▶ _DATA EXTRACT_:

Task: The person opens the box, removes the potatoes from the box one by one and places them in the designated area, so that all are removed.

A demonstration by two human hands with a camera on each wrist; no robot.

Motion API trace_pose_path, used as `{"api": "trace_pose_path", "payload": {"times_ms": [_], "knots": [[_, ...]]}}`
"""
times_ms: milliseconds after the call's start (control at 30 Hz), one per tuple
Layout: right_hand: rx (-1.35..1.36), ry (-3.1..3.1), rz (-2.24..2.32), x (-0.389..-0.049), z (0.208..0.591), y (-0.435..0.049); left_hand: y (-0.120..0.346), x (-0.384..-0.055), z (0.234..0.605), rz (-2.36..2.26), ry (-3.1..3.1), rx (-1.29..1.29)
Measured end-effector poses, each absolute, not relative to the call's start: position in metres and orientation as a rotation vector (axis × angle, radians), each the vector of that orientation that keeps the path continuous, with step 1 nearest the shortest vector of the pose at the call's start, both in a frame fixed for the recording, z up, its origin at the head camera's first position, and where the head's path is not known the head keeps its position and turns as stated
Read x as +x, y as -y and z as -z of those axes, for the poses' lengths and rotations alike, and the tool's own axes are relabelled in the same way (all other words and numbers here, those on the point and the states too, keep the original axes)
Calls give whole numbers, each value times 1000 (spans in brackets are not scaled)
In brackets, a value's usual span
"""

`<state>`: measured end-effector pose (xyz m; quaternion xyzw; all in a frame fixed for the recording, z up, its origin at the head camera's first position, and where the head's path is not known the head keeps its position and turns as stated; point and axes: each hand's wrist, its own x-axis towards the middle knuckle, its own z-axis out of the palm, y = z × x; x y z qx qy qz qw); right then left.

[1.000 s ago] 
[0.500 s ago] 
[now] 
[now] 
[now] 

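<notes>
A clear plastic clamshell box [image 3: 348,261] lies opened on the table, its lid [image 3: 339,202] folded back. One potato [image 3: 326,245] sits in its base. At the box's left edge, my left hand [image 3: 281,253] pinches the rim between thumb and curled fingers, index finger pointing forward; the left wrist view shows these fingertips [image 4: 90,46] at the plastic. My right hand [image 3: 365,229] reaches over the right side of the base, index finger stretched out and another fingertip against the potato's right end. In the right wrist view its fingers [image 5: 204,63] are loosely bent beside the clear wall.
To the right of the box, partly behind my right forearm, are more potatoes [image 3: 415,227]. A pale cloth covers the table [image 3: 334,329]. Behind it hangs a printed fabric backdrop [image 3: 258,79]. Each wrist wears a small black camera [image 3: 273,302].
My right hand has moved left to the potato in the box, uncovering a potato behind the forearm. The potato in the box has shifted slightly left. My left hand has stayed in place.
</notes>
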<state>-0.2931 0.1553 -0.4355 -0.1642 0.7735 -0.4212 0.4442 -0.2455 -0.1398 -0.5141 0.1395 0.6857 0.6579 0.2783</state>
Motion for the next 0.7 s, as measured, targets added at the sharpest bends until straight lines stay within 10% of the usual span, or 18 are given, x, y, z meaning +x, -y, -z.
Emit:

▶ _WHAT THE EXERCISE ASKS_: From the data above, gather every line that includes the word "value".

▶ _EXERCISE ANSWER_:
Calls give whole numbers, each value times 1000 (spans in brackets are not scaled)
In brackets, a value's usual span

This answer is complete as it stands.